# Exercise
Output only the lines below from the one containing "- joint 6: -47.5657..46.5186" to the one containing "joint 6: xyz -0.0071", exactly as written, both ends kept.

# Input data
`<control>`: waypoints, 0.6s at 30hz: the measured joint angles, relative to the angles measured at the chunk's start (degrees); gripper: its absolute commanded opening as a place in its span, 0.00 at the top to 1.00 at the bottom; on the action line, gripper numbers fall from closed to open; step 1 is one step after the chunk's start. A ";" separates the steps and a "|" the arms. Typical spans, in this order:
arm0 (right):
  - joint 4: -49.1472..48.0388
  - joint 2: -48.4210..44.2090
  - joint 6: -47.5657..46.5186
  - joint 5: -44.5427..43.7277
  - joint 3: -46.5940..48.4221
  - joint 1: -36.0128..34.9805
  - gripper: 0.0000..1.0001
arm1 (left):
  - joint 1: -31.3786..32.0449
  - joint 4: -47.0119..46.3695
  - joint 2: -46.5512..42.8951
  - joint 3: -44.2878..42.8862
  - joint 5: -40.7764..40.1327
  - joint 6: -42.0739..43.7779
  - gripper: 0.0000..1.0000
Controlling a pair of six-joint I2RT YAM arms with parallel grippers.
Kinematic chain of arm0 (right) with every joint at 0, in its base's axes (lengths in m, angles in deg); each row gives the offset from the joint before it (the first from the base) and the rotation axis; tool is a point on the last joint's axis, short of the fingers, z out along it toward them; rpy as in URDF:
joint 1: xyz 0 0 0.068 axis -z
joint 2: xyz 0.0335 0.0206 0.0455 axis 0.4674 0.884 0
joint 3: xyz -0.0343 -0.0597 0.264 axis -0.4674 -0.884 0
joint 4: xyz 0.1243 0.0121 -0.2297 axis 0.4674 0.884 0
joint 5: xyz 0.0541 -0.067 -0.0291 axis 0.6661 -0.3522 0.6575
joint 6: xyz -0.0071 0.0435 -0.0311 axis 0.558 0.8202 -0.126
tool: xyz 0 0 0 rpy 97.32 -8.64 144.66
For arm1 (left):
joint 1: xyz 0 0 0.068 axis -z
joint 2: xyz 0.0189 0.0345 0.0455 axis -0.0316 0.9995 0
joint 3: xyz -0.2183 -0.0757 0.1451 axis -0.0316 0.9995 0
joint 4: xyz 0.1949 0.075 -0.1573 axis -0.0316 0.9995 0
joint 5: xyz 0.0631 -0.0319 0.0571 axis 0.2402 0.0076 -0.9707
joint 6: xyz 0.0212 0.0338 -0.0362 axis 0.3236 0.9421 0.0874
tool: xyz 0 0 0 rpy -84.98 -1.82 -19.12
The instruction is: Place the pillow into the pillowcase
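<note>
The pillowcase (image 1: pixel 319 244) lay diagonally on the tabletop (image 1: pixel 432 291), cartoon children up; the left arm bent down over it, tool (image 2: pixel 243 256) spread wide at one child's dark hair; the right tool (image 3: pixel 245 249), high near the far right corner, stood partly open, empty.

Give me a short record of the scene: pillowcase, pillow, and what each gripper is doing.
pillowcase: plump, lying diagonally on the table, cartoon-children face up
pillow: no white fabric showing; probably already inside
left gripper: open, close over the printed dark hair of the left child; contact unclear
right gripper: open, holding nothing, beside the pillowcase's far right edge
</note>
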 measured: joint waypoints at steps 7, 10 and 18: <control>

# Output below
  - joint 6: -47.5657..46.5186
  - joint 5: -44.5427..43.7277
  - joint 3: -46.5940..48.4221
  - joint 1: -36.0128..34.9805
  - gripper: 0.0000..1.0001
arm1 (left):
  - joint 1: -31.3786..32.0449
  - joint 4: -47.0119..46.3695
  - joint 2: -46.5512..42.8951
  - joint 3: -44.2878..42.8862
  - joint 5: -40.7764..40.1327
  - joint 6: -42.0739..43.7779
  - gripper: 0.0000..1.0000
Controlling a pair of six-joint I2RT YAM arms with parallel grippers.
Kinematic chain of arm0 (right) with every joint at 0, in its base's axes (lengths in m, angles in deg); each row gives the offset from the joint before it (the first from the base) and the rotation axis; tool is a point on the last joint's axis, short of the fingers, z out along it toward them; rpy as in URDF:
joint 1: xyz 0 0 0.068 axis -z
joint 2: xyz 0.0335 0.0206 0.0455 axis 0.4674 0.884 0
joint 3: xyz -0.0343 -0.0597 0.264 axis -0.4674 -0.884 0
joint 4: xyz 0.1243 0.0121 -0.2297 axis 0.4674 0.884 0
joint 5: xyz 0.0541 -0.067 -0.0291 axis 0.6661 -0.3522 0.6575
joint 6: xyz -0.0071 0.0435 -0.0311 axis 0.558 0.8202 -0.126

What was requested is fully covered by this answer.